* [Exercise goal]: Only the lines below between the ones containing "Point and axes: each" and "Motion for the", inclusive, are to be reproduced, each exactly as it stands.

* [Exercise data]:
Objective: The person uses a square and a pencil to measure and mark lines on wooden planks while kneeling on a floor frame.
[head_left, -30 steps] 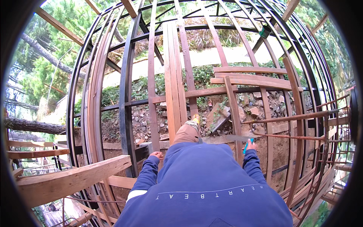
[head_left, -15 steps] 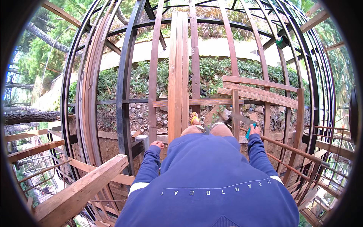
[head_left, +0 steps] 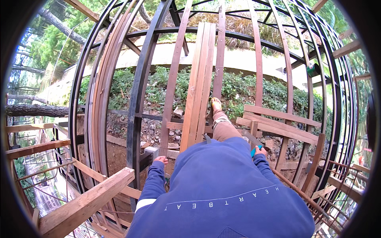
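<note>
Rubble (head_left: 155, 131), three planks (head_left: 200, 91), right hand (head_left: 260, 150) gripping one teal-handled saw (head_left: 253, 152), left hand (head_left: 161, 159) curled, contents unclear

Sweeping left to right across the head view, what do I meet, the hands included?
Dark log → left hand → long pale planks side by side → right hand holding a teal-handled tool → green container.

Beyond your fingers (head_left: 163, 159), plants (head_left: 238, 89) are growing in daylight; a pale strip (head_left: 238, 59) is running farther out; a tree trunk (head_left: 35, 110) is stretching to their left.
</note>
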Available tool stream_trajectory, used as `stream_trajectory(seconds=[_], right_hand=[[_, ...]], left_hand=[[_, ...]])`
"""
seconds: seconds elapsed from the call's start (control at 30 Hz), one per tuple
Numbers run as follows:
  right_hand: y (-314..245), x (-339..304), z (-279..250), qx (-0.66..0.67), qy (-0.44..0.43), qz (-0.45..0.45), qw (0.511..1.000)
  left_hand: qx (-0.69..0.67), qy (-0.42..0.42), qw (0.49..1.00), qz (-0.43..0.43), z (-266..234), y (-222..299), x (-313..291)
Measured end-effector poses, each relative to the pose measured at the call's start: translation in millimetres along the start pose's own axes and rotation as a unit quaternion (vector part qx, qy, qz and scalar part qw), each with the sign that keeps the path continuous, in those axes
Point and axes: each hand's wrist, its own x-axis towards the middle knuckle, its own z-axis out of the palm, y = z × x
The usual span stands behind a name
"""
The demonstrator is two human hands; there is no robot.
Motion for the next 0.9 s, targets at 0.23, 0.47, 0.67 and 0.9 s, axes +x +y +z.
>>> stream_trajectory(seconds=[0.23, 0.47, 0.67, 0.9], right_hand=[[-137, 111, 1, -0.01, -0.08, -0.087, 0.993], [-222, 224, 88, 0.148, -0.279, -0.058, 0.947], [-261, 273, 201, 0.239, -0.401, 0.086, 0.88], [-256, 311, 319, 0.322, -0.414, 0.136, 0.84]], left_hand=[[-0.01, -0.002, 0.999, -0.038, 68, 92, 17], [-0.071, -0.048, 0.991, 0.101, 155, 246, 61], [-0.022, -0.065, 0.991, 0.114, 203, 249, 157], [0.224, 0.044, 0.964, 0.138, 258, 224, 289]])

* [Answer to this exercise]:
Point and axes: each hand's wrist, its own x-axis towards the middle knuckle, its own z-axis out of the palm, y = z × x
The usual span stands behind a name
"""
The demonstrator is two human hands; there is no robot.
Motion for the next 0.9 s, targets at 0.23, 0.47, 0.67 and 0.9 s, axes +x +y +z.

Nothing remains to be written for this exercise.